WHAT THIS TASK INVOLVES: For the data below, work out the number of lines containing the string "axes" and answer with that number only.

INFORMATION SHOWN:
>>
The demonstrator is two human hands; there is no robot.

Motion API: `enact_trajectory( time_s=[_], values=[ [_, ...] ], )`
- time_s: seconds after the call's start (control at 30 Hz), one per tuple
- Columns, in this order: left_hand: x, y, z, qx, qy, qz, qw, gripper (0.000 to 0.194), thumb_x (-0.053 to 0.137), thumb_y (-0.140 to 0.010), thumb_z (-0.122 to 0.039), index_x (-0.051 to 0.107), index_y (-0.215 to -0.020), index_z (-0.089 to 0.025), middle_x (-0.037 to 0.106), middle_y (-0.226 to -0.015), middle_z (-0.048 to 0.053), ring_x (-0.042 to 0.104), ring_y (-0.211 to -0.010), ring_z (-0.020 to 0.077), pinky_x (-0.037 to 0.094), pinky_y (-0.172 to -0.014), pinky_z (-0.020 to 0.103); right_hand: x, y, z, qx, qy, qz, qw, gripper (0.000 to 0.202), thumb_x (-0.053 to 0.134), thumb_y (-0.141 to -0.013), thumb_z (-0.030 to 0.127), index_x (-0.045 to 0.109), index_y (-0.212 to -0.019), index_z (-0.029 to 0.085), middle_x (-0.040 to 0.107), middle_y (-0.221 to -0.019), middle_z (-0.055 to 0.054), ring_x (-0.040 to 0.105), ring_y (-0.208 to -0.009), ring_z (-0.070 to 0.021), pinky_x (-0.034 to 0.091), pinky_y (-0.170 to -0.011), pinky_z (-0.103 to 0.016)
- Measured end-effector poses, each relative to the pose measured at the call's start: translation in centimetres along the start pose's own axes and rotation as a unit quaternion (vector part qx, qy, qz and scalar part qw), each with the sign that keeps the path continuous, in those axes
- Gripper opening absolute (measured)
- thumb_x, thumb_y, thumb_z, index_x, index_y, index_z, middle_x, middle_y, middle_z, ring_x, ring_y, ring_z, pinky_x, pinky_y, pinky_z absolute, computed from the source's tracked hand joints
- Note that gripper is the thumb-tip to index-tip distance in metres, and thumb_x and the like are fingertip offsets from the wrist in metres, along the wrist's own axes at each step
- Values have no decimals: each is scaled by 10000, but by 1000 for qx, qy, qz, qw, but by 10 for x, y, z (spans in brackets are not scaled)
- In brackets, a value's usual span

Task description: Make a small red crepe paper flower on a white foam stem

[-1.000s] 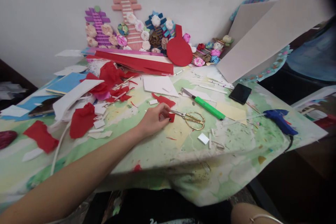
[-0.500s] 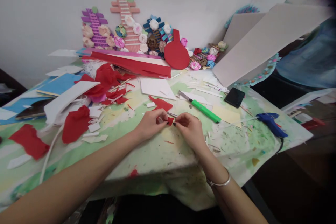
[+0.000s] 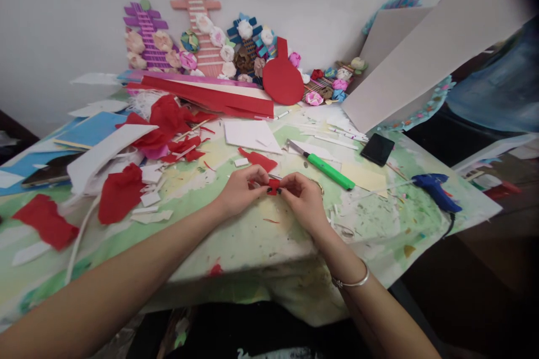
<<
RESULT OF THE TASK: 2